Toliongco claimed that he suffered from PTSD because he was sexually harassed.
Allegedly, "his illness [was] analogous to the traumatic head injuries under Section 32 of the
POEA Standard Employment Contract (POEA-SEC)" which reads:

“6. Severe mental disorder or Severe Complex Cerebral function disturbance or post-
traumatic psychoneurosis which require regular aid and attendance as to render worker
permanently unable to perform any work.”

Anglo-Eastern Crew Management Phil., Inc. claimed that Toliongco was not illegally
dismissed as he was actually the one who asked for the early termination of his employment
contract. They also insisted that Toliongco cannot claim disability benefits because: (1) he
was not repatriated on a medical ground; (2) he did not comply with the mandatory
requirement for post-employment medical examination within three days from his arrival;
and (3) there is no declaration from the company-designated physician as to his fitness for
sea duty.

ISSUE
Is there constructive dismissal?
HELD
Yes. Toliongco was left with no recourse but to opt for repatriation to avoid his
harasser and protect himself from further sexual advances or unwanted sexual contact.

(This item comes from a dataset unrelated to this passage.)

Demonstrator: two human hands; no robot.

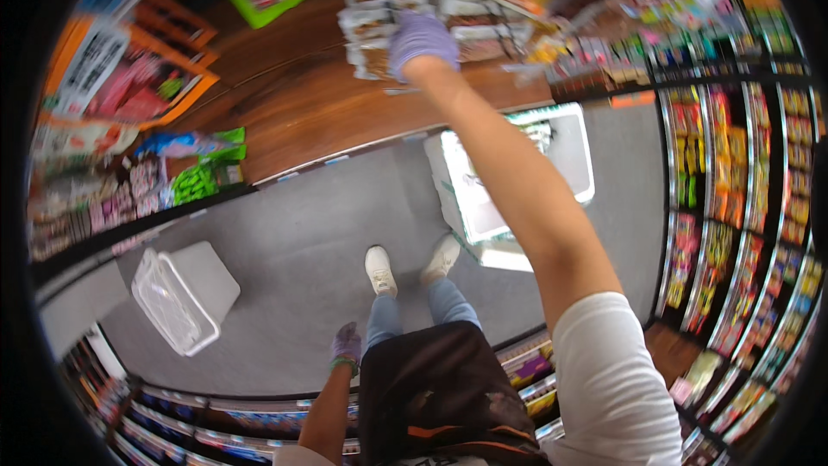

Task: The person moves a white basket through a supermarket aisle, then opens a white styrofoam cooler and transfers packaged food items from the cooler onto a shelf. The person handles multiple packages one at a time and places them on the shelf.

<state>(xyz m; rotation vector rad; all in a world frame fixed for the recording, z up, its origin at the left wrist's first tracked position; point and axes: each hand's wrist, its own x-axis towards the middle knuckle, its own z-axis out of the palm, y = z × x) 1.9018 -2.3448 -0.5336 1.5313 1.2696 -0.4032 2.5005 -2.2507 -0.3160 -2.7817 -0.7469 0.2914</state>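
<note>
My right hand [424,42], in a purple glove, reaches forward onto the row of clear-wrapped food packs [374,32] on the wooden display counter [304,103]. Its fingers are hidden behind the back of the hand and blurred, so whether they grip a pack cannot be told. More wrapped packs [482,42] lie just to its right. My left hand [347,343], also in a purple glove, hangs low beside my left thigh, away from the counter. It looks loosely curled, and no object shows in it.
An open white foam box [585,162] with packs inside stands on the floor near my right foot, on other boxes. A white plastic bin [207,278] stands at left. Shelves of packaged snacks [728,162] line the right side; more shelves [246,421] are behind me. Green snack packs [194,184] sit at left.
</note>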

In cases like these, it is possible that the seafarer's fear is heightened because there is
no way to escape from the environment where sexual harassment occurred. Being out at sea,
the seafarer has to wait for the ship to dock at the nearest port before the seafarer can
disembark and be repatriated. Thus, from the time the incident of sexual harassment occurred
until the time the seafarer is able to disembark, it is probable that the seafarer is cowered by
fear. In addition, the sexual predator, knowing there is no room for the victim to escape, is
capable of continuously committing such acts of sexual harassment. The unique condition of
working on board a ship empowers the harassment. The unique condition of working on
board a ship empowers the sexual predator and leaves the victim feeling helpless because
they are in the same enclosed space.

It is established that petitioner suffered some form of injury, but the pieces of evidence
he submitted are not sufficient to convince this Court that he has been rendered permanently
and totally disabled. Thus, this Court is precluded from awarding disability benefits, not
because of his non-compliance with the 3-day reportorial requirement, but because there is
barely any evidence to support the claim for disability benefits.

We must change the notion that injuries refer to only the physical kind. Injuries can
come in many forms—physical, emotional, or psychological. It is high-time that we recognize
sexual harassment on board vessels as a risk faced by our seafarers. We also cannot disregard
the possibility that Toliongco felt shame over what had happened. Victims of sexual abuse
usually take time before reporting to the proper authorities. Perhaps, more so if they are male
as society has made it hard for male victims of sexual harassment to come out and report. At
its core, sexual harassment is not an issue of gender but an issue of power and it may take
time to find solutions.

Therefore, by no means can petitioner's repatriation be considered as voluntary, for


he had been pushed against the wall with no other recourse. Hence, he is entitled to his salary
for the unexpired portion of his contract.